Dépouillement et discipline
Nous sommes immédiatement embarqués aux côtés de Thomas (Anthony Bajon), visage poupin balafré d’une cicatrice sous l’œil gauche, à bord du véhicule le menant à travers des petites routes au pied d’impressionnantes montagnes enneigées. A l’arrivée, il est accueilli dans une communauté chrétienne d’ex-toxicomanes et alcooliques réunis dans une ferme isolée sur le plateau de Trièves en Isère. Nous ne savons presque rien du passé de ce garçon taiseux au regard farouche et au corps robuste si ce n’est les origines bretonnes de ce lycéen de classe de seconde qui vient de faire une overdose. Avec la brutalité d’un arrachement au monde, les règles lui sont édictées. Après s’être dépouillé de ses vêtements et de ses cheveux (tondus à ras), il apprend par le camarade chargé de l’accompagner les fondements d’une vie de groupe sans alcool ni cigarette sans filles ni moments de solitude sans autre distraction que le travail manuel et la prière.
A hauteur du protagoniste en perdition, la caméra enregistre les effets produits par cette immersion soudaine dans un groupe humain ‘autarcique’, ses codes et ses rites. L’étrange ferveur collective des chants religieux nous saisit comme l’épuisement physique à force de creuser une terre hivernale glacée ou les spasmes d’un corps secoué par une crise de manque. Une discipline si déroutante qu’elle suscite par moments manifestations de refus, violences verbales et corps-à-corps agressifs avec ceux qui, aux yeux de Thomas , incarnent une communauté humaine à laquelle il a tant de mal à s’identifier, unun lien social qu’il a tant de mal à tisser.
Epopée spirituelle, amours conflictuelles
Entre besoin de solitude et tentation de la fuite, Thomas ne manque pas sous nos yeux d’échapper à l’enfermement ‘monacal’ pour rejoindre le village dans la vallée et renouer peut-être avec son ancienne addiction. La rencontre avec Sybille (Louise Grinberg), jeune fille enjouée férue d’archéologie et dotée d’un sens aigüe des réalités, l’amène contre toute attente à un retour auprès de ses camarades (‘c’est ta seule chance de t’en sortir’ lui lance-t-elle).

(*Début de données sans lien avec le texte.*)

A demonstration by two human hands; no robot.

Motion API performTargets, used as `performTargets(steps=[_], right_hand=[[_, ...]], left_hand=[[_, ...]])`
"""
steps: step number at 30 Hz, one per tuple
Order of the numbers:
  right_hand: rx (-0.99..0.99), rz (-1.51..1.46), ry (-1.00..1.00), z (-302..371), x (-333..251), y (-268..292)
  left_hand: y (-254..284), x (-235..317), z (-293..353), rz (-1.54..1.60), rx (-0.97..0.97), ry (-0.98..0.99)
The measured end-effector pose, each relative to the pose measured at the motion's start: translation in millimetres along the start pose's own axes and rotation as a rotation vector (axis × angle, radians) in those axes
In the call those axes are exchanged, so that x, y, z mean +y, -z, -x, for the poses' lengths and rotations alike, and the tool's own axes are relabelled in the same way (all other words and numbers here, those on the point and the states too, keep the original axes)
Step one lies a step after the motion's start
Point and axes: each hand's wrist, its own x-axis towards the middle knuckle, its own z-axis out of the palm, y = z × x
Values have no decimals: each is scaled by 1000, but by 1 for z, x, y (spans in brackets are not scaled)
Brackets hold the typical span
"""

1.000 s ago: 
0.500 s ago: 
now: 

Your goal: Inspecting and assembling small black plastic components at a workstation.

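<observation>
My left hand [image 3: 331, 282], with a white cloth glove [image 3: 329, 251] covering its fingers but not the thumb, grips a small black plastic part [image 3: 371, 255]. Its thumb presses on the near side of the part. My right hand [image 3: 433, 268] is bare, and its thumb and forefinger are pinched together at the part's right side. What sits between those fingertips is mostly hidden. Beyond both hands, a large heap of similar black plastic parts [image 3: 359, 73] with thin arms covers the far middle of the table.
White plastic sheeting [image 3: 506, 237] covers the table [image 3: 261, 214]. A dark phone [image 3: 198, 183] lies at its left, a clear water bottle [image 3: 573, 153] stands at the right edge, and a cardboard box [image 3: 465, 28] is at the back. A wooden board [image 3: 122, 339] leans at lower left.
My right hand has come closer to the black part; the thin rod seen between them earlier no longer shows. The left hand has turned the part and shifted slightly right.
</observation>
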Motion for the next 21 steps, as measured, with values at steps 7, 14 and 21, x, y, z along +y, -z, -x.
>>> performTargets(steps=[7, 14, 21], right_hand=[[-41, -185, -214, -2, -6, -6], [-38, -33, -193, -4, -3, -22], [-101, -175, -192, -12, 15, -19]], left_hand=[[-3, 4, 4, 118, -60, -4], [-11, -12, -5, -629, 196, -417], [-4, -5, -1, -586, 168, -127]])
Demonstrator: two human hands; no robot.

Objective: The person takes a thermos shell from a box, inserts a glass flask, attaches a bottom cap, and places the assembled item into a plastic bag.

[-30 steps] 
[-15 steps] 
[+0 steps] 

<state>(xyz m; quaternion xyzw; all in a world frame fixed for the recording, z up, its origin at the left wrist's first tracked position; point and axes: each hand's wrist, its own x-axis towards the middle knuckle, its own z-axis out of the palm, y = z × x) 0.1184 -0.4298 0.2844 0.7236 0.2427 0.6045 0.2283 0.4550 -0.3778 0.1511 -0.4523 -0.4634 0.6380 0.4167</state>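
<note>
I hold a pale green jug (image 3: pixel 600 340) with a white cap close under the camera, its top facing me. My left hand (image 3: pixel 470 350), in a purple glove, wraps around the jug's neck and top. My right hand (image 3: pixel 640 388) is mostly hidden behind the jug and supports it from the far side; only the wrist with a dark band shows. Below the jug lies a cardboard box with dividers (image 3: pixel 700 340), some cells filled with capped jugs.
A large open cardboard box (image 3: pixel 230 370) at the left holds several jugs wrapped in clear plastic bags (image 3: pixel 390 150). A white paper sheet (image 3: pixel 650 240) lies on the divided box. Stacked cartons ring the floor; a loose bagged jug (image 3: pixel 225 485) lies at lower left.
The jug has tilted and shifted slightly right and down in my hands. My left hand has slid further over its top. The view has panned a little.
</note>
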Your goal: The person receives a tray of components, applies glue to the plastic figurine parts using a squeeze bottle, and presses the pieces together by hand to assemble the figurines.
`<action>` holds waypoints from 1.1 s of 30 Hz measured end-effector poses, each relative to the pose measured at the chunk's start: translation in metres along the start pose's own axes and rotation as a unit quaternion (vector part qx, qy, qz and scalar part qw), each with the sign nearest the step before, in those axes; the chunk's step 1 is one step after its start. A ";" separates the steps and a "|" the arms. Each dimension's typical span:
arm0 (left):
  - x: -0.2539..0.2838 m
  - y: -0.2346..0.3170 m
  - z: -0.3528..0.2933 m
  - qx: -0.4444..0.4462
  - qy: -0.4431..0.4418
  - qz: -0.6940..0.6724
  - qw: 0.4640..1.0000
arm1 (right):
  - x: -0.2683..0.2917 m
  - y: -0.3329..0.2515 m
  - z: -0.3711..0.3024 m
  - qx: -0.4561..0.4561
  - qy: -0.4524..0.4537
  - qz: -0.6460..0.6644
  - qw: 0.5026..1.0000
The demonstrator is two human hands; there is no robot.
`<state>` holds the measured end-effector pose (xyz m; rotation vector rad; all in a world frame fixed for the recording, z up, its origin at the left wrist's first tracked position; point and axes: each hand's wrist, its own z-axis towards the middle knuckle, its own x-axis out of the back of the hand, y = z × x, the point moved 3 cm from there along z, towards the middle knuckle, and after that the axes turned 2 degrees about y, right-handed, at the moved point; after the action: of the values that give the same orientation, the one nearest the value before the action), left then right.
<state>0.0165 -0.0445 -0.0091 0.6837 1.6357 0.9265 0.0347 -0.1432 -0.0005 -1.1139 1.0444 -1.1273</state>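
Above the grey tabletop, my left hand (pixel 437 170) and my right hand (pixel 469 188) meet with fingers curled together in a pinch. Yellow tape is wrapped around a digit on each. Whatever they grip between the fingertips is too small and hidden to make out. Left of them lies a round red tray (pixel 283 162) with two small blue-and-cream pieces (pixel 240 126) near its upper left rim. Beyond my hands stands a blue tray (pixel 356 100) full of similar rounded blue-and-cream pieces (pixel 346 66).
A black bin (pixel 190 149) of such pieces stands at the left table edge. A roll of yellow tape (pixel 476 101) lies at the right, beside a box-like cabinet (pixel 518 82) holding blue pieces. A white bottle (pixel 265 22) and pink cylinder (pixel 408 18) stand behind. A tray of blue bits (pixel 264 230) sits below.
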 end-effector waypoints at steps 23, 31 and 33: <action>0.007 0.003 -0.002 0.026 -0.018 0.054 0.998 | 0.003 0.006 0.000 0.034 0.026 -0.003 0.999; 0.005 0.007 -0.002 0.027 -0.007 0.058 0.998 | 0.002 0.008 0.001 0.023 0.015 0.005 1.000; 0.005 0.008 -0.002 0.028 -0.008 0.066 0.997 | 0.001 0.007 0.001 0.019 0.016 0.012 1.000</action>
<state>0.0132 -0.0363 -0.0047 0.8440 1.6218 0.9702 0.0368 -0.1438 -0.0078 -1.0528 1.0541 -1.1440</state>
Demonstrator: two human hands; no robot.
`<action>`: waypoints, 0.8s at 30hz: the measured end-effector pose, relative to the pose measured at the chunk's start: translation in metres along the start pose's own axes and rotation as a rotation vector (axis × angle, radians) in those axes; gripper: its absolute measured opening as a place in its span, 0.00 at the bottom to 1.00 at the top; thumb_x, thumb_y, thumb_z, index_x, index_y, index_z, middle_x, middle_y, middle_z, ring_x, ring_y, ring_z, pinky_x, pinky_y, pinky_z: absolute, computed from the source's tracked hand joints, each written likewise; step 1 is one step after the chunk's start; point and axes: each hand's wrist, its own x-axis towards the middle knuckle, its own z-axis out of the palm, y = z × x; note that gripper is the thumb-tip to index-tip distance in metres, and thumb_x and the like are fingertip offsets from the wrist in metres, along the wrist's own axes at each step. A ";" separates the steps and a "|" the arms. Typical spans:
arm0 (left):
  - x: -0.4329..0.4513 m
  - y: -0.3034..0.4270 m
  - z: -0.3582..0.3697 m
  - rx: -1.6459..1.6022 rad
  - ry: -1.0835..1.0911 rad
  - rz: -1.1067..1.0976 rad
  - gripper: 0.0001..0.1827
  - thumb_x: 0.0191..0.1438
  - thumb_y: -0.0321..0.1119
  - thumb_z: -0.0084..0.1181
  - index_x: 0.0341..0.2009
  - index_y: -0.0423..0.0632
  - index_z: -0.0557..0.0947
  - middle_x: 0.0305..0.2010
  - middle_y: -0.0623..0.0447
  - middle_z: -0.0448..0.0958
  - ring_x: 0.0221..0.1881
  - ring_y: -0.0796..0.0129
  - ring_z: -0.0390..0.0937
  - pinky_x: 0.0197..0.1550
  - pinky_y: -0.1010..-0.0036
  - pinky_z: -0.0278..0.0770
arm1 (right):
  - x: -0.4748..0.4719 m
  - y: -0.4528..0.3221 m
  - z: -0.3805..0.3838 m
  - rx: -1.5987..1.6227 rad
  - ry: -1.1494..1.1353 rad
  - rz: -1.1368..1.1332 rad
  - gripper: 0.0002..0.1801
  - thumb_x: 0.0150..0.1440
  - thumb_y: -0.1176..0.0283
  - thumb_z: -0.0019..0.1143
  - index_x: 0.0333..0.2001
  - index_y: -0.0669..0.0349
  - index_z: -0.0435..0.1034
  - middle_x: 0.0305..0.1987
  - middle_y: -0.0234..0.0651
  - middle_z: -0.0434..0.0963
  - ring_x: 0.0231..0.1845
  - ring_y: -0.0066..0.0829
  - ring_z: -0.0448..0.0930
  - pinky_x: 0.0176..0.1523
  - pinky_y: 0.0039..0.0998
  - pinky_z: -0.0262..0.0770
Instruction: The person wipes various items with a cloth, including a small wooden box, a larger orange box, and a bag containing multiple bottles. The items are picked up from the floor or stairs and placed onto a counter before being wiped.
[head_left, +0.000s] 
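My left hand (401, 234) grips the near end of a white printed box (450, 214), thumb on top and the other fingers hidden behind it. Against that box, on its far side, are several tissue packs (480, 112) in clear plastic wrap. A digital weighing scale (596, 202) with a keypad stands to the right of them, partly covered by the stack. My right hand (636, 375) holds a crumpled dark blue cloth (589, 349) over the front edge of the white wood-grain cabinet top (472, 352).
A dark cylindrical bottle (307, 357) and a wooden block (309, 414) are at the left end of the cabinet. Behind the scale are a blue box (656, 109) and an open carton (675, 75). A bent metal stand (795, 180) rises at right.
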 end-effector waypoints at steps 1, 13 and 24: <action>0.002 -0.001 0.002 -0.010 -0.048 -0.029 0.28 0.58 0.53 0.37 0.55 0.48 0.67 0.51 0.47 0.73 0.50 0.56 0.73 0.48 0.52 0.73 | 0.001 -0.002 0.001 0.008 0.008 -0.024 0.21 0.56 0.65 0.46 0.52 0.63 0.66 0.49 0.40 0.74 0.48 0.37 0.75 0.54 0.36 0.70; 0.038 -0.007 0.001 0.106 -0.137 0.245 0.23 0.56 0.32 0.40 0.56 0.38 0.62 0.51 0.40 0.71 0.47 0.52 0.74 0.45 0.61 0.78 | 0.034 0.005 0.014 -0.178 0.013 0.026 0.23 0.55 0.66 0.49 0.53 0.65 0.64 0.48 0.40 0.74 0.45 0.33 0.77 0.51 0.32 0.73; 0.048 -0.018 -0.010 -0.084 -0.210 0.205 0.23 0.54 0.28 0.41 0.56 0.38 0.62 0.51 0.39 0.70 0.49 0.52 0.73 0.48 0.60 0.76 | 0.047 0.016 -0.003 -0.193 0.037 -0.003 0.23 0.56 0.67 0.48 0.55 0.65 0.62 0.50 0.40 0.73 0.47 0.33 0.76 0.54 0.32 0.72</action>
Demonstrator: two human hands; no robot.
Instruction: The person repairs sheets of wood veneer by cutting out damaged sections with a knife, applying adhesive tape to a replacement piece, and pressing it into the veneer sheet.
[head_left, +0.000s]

Sans abandonner son héros dans la tourmente, le réalisateur capte pour nous les séismes intérieurs qui le traversent au fil des saisons, des travaux et des jours rythmés par la prière, les chants à la guitare ou a capella. Des journées marquées aussi par des épreuves dramatiques comme le suicide d’un camarade, la nuit solitaire et inquiète passée dans la montagne effrayante après une blessure ouverte au genou qui a empêché Thomas de rejoindre ses compagnons d’excursion. Des moments d’interrogations existentielles à la faveur d’un événement dit miraculeux, à l’occasion d’une confrontation terrible avec sœur Myriam (Hannah Schygulla), laquelle l’oblige (regard frontal, gifles cinglantes) à questionner son supposé désir d’entrer au séminaire. Tout en le voyant apprivoiser les relations d’entraide, s’habituer aux repas collectifs et goûter les plaisirs d’une vie de groupe tout en intégrant les rituels de la foi religieuse à son mode de vie, nous percevons mieux le trouble profond qui habite Thomas. Ce dernier accède à la parole, confie à un ami les ‘sentiments’ qu’il garde pour Sybille et l’antagonisme induit avec son souhait formulé de la prêtrise. Devant nous, dans le tremblement de l’accès inédit à lui-même, le jeune homme se découvre comme un être de chair et de désir, capable de se projeter dans l’avenir.
Intensité et rigueur de la mise en scène
Grâce à la précision des cadrages, -de l’amplitude des cimes proches du ciel à la proximité intime des visages habités-, la mise en scène nous fait partager l’odyssée intérieure d’un jeune homme perdu qui engendre sa propre voie au milieu des autres. Cédric Kahn ne prend cependant pas parti : quel que soit le pouvoir réparateur d’une communauté religieuse ou la force de la foi en Dieu, ce qui importe pour son héros c’est la possibilité ici ouverte de forger sa propre croyance, de construire la confiance en soi. Des pointes de lyrisme prises en charge par la beauté des paysages et la grâce des voix masculines chantant en chœur voisinent, par la fluidité du montage, avec des saisies parfois rêches parfois poétiques du réel, proches du naturalisme.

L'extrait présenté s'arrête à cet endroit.